Karte: Herausragend, kunstfertig und stilsicher
Auf der häufig wechselnden Karte sind jeweils 12 bis 14 herausragend kunstfertig und stilsicher bereitete kleine Gerichte aufgeführt, die man sich hervorragend zu zweit teilen und damit ein tolles, facettenreiches Sechs- bis Acht– Gänge-Menü nach eigenem Gusto zusammenstellen kann. Qualitativ hochwertige, regionale und saisonale, wo immer möglich auch Bio-Produkte stehen im Vordergrund, die Preise sind für das Gebotene ausgesprochen fair.
So begeisterten bei unserem Besuch beispielsweise „Ente & Kaffee“: gepökelte und gebratene Barbarie-Entenbrust mit pürierter und eingelegter Artischocke, einem Lack aus Kakao und Kaffee und gebackener Topinambur (12 Euro). Ein richtig wohlig-gemütliches Herbstgericht war „Seehecht & Petersilie“: In Nussbutter pochierter Merluzza mit pürierter und geschmorter Petersilienwurzel, Schnittlauchöl und gebackenen Zwiebeln (13 Euro).
Überaus spannend ist „Pulpo & Schwein“: gekochter und gebratener galicischer Oktopus, gedämpfter Bauch vom schwarzen Iberico-Schwein (sensationell!) mit Ragout von Puy-Linsen und Orangen- und Thymian-Aroma (14 Euro).
Klasse auch „Rind & Bohnen“, sous-vide gegartes Dry-aged-Entrecôte mit Anjo-Chilisauce, sautierten weißen und grünen Bohnen und eingelegter Feige (15 Euro).
Dessertfreunde werden sehr preisgünstig und lecker fündig
Highlight des Abends war nach unserem Dafürhalten „Garnele & Pilze“: pochierte Rotgarnelen in einer sterneverdächtigen, ungemein aromatischen Suppe von Krustentierschalen mit eingelegten Waldpilzen und Paprika-Dill-Gewürz (14 Euro).

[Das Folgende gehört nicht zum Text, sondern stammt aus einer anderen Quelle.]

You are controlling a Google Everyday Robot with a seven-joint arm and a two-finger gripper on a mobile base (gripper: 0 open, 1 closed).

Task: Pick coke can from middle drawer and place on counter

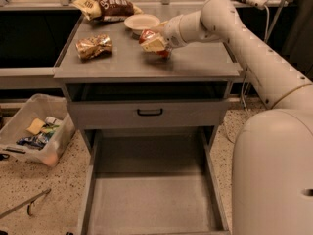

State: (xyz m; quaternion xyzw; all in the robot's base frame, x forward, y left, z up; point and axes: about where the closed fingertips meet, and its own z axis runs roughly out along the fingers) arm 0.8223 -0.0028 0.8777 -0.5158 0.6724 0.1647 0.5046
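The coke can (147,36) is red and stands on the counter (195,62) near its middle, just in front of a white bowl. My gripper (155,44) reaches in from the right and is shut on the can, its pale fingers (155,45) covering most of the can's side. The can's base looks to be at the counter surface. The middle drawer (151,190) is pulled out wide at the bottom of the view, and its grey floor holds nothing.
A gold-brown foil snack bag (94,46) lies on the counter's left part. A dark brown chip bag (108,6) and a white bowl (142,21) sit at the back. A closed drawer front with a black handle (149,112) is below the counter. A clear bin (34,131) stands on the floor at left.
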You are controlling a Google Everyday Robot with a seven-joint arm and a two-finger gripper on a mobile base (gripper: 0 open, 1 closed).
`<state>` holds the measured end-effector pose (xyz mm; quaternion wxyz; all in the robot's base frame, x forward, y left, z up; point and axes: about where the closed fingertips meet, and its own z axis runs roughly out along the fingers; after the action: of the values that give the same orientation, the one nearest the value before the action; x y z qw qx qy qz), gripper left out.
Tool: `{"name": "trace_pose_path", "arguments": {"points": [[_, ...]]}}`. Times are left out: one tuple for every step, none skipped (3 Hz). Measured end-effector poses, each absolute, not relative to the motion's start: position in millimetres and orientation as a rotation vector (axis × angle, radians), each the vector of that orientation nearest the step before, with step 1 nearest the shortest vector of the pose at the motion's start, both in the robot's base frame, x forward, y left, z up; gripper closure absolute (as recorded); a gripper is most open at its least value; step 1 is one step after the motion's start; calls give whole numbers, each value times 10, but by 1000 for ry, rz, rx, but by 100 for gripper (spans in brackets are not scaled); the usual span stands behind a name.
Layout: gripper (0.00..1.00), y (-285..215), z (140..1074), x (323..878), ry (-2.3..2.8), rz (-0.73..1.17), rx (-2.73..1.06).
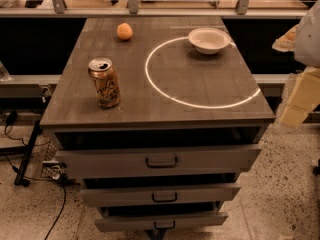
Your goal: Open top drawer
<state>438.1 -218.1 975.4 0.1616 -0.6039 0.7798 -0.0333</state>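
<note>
The top drawer [100,161] is sitting directly under the grey desk [200,84], its wide front standing a little way out from the frame so that a dark gap is showing above it. Its small dark handle [161,162] is hanging at the centre of the front, with nothing touching it. Beneath it, the middle drawer [115,195] and the bottom drawer [125,223] are also standing slightly out, each narrower than the one above. On the desk, a gold drink can [104,82] is standing upright near the front left, an orange [124,31] is lying toward the back left, and a white bowl [208,40] is resting at the back right, overlapping the far edge of a large white ring [200,105] that is showing on the surface. The gripper [300,96] is hanging at the right edge of the view, beside the desk's right side and well apart from the top drawer; whether its jaws are released or clenched I cannot tell. Dark cables [60,204] are trailing over the speckled floor [280,199] to the left.
</note>
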Motion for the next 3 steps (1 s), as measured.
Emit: {"name": "trace_pose_path", "arguments": {"points": [[0,-2215,9730,4376,2214,-85,-1724],[0,-2355,9203,4204,2205,-32,-1743],[0,-2488,8554,3985,2230,23,-1775]]}}
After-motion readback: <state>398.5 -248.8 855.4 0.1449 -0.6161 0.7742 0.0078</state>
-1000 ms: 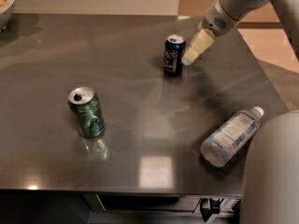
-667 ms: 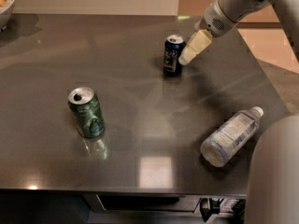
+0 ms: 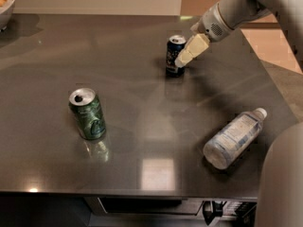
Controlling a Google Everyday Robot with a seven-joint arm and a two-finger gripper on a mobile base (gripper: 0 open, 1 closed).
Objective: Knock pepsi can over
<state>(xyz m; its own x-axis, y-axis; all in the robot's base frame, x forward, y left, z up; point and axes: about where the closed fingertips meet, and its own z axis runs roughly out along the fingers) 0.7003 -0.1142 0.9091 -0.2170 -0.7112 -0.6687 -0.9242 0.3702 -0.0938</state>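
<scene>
The pepsi can (image 3: pixel 173 56) is dark blue with a silver top and stands upright on the far middle of the grey table (image 3: pixel 142 108). My gripper (image 3: pixel 183 59) comes in from the upper right on a white arm. Its cream fingers (image 3: pixel 194 48) are pressed together and empty. The tip is at the can's right side, about mid-height, touching it or very nearly so.
A green can (image 3: pixel 87 113) stands upright at the left front. A clear plastic bottle (image 3: pixel 233 137) lies on its side at the right front. A bowl (image 3: pixel 5 4) sits at the far left corner. The table's right edge is close behind the arm.
My gripper has moved slightly left and down toward the pepsi can's right side. The can still stands upright in the same spot.
</scene>
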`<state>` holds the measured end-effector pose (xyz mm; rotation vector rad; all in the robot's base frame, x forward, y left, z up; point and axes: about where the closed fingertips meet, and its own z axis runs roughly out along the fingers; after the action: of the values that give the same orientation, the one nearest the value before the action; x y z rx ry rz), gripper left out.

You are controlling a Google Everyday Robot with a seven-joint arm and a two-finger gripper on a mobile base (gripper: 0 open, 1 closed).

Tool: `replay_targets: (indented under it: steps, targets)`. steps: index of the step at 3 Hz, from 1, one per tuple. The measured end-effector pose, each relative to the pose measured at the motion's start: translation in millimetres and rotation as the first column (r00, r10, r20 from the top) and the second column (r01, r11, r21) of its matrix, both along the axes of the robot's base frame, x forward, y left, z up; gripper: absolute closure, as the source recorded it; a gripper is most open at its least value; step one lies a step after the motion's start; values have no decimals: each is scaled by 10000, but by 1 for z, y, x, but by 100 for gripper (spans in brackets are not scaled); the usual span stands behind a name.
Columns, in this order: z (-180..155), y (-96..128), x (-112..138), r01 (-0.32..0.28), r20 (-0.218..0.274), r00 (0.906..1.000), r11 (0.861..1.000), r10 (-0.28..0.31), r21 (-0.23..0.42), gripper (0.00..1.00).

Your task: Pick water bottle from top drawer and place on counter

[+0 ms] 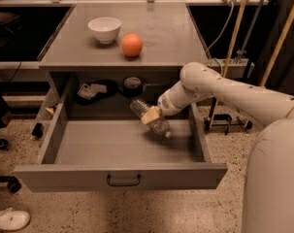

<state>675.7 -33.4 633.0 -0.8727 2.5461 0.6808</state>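
The top drawer [117, 175] is pulled fully open, with its dark handle at the front middle. My gripper [152, 115] is over the drawer's right rear part, shut on the water bottle [151, 117]. The clear bottle is tilted, its cap end pointing down to the right, and is held above the drawer floor. The grey counter [166, 38] lies behind and above the drawer.
A white bowl [104, 29] and an orange [131, 44] stand on the counter's left half. Dark objects [94, 91] lie on the shelf behind the drawer. Yellow poles [234, 38] and cables stand to the right. A white shoe [8, 220] lies on the floor at lower left.
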Motion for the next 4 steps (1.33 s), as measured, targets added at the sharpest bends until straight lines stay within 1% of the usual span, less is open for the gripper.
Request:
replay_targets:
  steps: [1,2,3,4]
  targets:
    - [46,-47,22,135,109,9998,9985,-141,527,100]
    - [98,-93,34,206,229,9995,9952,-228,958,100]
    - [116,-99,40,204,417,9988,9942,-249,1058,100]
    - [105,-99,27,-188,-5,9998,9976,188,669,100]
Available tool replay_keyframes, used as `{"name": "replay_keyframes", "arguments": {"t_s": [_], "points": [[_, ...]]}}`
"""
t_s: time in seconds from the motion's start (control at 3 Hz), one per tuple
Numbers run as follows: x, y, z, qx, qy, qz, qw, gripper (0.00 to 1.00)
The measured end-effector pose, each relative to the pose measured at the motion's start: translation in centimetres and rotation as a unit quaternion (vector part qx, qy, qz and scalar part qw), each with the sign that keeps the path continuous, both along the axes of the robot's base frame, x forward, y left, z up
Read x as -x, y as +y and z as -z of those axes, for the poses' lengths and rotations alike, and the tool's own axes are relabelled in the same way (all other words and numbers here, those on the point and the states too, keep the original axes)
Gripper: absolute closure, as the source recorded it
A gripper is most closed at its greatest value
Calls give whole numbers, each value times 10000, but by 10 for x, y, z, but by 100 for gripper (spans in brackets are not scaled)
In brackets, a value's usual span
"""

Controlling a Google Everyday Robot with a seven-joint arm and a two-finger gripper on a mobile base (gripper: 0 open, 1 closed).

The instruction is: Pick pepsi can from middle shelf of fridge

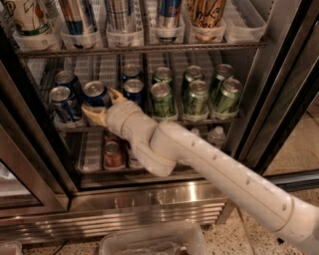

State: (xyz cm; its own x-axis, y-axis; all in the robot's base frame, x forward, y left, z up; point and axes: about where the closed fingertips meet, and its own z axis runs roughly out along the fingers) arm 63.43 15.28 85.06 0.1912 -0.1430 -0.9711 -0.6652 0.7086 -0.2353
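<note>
Several dark-blue pepsi cans stand on the left of the middle shelf [209, 121] of the fridge [149, 201]. My gripper [104, 103] reaches in from the lower right and sits right at the front pepsi can [96, 93] in the second lane, low against its body. The can stands upright on the shelf. Other pepsi cans stand to its left [63, 102] and right [133, 89], with more behind. My white arm [209, 164] crosses the front of the lower shelf.
Green cans [162, 98] fill the right lanes of the middle shelf. Tall cans [168, 12] stand on the rack above. A small red can [113, 154] and a water bottle [217, 135] are on the rack below. The dark door frame [279, 99] stands at the right; a plastic bin [149, 241] sits on the floor.
</note>
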Motion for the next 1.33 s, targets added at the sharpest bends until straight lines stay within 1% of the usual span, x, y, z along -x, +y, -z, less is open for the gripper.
{"name": "replay_keyframes", "arguments": {"t_s": [0.33, 0.67, 1.0, 1.33], "points": [[1, -2, -33, 287, -292, -321, 9986, 100], [11, -1, -61, 423, -489, -600, 9961, 100], [22, -3, -66, 372, -474, -890, 9942, 100], [36, -3, -49, 216, -236, -1294, 9911, 100]]}}
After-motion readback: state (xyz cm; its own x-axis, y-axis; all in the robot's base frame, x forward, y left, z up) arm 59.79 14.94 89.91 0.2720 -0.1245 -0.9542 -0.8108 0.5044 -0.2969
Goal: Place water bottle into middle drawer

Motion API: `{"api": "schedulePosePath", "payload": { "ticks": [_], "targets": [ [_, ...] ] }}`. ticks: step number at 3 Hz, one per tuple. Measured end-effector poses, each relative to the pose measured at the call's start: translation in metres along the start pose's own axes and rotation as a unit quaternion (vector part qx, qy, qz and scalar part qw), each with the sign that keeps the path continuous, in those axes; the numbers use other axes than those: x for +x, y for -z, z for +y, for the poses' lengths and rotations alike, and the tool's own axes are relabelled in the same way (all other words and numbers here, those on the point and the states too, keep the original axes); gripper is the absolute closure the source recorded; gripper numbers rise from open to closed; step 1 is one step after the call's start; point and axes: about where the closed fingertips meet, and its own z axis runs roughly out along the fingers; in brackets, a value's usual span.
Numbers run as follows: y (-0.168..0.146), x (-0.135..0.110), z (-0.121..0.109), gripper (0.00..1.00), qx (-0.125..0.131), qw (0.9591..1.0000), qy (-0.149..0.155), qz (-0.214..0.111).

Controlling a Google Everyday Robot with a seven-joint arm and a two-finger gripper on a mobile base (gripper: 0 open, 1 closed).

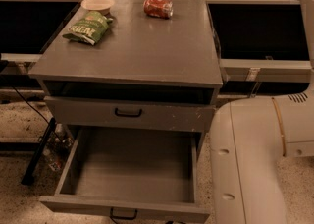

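Note:
The middle drawer (68, 166) is the grey cabinet's lowest one. It is pulled open toward me and its grey tray is empty. A small black handle (123, 214) is on its front. The water bottle is not in view. My gripper is out of view; only the white arm (255, 159) shows at the lower right, beside the open drawer.
On the cabinet top (147, 51) lie a green snack bag (88, 27), a pale bowl (98, 4) and a red crushed can (158, 8). The drawer above (128, 113) is shut. A black stand leg and cable (37, 152) lie on the floor at left.

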Motion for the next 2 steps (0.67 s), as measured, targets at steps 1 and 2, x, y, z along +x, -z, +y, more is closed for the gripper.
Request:
{"api": "schedulePosePath", "payload": {
  "ticks": [1, 2],
  "targets": [
    [0.001, 0.000, 0.004, 1.00, -0.005, 1.0000, 0.002, -0.003],
    [0.009, -0.001, 0.029, 1.00, -0.038, 0.9988, 0.017, -0.026]
  ]
}}
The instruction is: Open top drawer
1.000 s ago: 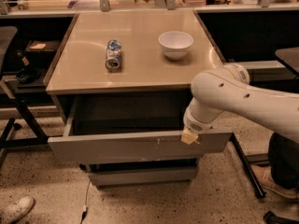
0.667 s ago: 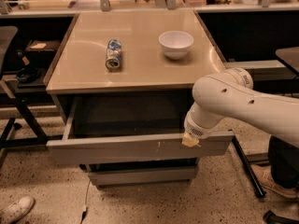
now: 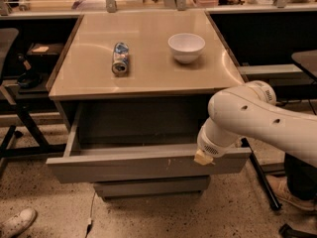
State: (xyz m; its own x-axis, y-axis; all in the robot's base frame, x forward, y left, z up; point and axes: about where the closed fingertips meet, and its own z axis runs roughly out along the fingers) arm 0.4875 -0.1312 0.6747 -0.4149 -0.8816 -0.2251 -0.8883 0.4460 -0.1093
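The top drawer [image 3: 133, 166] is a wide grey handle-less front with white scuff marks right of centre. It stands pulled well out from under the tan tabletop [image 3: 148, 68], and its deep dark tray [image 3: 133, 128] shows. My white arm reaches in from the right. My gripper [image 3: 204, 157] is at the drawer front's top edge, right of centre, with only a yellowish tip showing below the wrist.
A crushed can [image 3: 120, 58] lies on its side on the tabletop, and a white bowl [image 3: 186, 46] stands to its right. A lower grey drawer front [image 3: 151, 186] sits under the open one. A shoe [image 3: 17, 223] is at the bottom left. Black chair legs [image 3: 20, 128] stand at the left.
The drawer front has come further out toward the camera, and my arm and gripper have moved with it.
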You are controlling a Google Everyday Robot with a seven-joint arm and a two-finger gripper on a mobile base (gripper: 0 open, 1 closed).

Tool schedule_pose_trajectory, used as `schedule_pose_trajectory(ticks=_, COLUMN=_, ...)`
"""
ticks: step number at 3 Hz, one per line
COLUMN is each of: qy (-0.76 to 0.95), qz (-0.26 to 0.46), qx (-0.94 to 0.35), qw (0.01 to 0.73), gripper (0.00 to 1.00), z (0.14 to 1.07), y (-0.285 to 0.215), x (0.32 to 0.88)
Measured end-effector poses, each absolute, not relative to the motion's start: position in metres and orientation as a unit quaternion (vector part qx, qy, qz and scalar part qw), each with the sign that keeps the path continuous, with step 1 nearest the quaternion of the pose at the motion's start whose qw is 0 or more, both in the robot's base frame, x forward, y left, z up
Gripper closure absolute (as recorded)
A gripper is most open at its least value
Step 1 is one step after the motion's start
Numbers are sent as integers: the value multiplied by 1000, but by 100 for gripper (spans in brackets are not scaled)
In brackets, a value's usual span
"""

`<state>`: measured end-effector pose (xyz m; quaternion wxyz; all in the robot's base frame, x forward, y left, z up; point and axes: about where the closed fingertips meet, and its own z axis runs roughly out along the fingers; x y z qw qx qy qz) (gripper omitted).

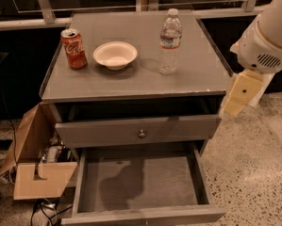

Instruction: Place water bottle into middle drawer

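Observation:
The water bottle [170, 41], clear with a white cap and a red-and-white label, stands upright on the right half of the grey cabinet top [187, 76]. Below, the middle drawer [145, 182] is pulled far out, its flat grey floor bare. My gripper [238, 95], a tan piece under the white arm, hangs off the cabinet's right front corner, lower than the top's edge and well right of the bottle. It holds nothing that I can see.
A red Coca-Cola can [73, 48] and a white bowl [115, 54] sit left of the bottle. The knobbed drawer front [141, 132] above stands slightly out. An open cardboard box [34, 159] and cables lie on the floor at left. Speckled floor spreads right.

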<state>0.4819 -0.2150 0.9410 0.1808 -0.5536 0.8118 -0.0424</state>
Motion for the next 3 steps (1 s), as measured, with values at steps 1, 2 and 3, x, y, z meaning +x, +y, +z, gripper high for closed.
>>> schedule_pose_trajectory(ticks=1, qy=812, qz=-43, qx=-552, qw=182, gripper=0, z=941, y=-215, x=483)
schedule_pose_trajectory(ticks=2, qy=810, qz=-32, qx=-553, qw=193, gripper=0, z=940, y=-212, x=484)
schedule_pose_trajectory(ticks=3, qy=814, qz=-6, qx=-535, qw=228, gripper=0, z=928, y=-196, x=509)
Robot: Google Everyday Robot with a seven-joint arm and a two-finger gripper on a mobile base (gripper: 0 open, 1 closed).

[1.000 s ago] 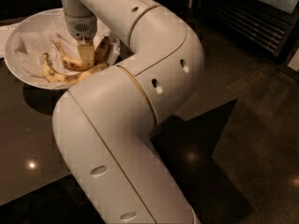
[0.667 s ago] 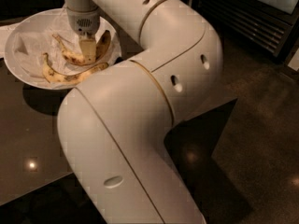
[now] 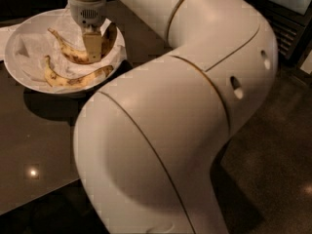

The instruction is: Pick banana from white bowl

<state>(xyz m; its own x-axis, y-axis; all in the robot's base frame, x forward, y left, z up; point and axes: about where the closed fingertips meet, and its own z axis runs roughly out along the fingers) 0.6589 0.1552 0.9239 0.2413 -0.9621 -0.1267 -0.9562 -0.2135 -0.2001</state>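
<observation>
White glossy round bowl (image 3: 12, 74), lined with crumpled white paper (image 3: 29, 52), sits at upper left of the frame on the dark polished tabletop (image 3: 34, 145). Since a second ago the bulky white arm (image 3: 195, 82) has swung rightward and uncovers more of the bowl. The gripper (image 3: 92, 45) stays low on the strongly curved, brown-spotted yellow banana (image 3: 68, 53), which lies inside the bowl, unlifted. Spread or pinching: cannot tell. The flatter, paler banana (image 3: 73, 78) lies just below and is judged liable to be nudged.
</observation>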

Bei so viel tollen, anspruchsvollen, teils ja auch sehr ungewöhnlichen, aber immer stimmigen Gaumenkombinationen ist dann mal ein schlichtes Gericht zwischendrin wie „Salt & Pepper Squid“, zarteste in Weizengrießhülle gebackene Calamari mit Zitronenaioli und Kartoffel-Gurken-Salat (11 Euro), ganz erfrischend und charmant.
Dessertfreunde werden sehr preisgünstig und lecker fündig, beispielsweise mit klassischem Sauerkirschkompott mit Tellicherrypfeffer-Eis, Vanilleschaum und Honigwaffel (6 Euro). Wer sich nicht so recht entscheiden kann lässt sich vom freundlichen Service ein fünfgängiges Omakase-Überraschungsmenü (48 Euro) zusammenstellen.
Die Weinkarte ist klein, aber ganz ordentlich zusammengestellt
Das ist aber gar nicht nötig, denn nach unserer Erfahrung reichen sechs bis sieben durch zwei Gäste geteilte Gänge bei normalem Appetit aus. Bei einem Durchschnittspreis von 12 Euro pro geteiltem Gericht ist man dann mit etwa 36 bis 42 Euro pro Nase dabei und hat das auf dem Teller, was man sich ausgesucht hat. Ich wüsste ad hoc wenige Restaurants in Hamburg, wo man für den Kurs so zahlreiche eigenständige, meisterlich bereitete Gaumenüberraschungen bekommt.
Die Weinkarte ist klein, aber ganz ordentlich zusammengestellt und überwiegend Bio – verdursten muss man also auch nicht.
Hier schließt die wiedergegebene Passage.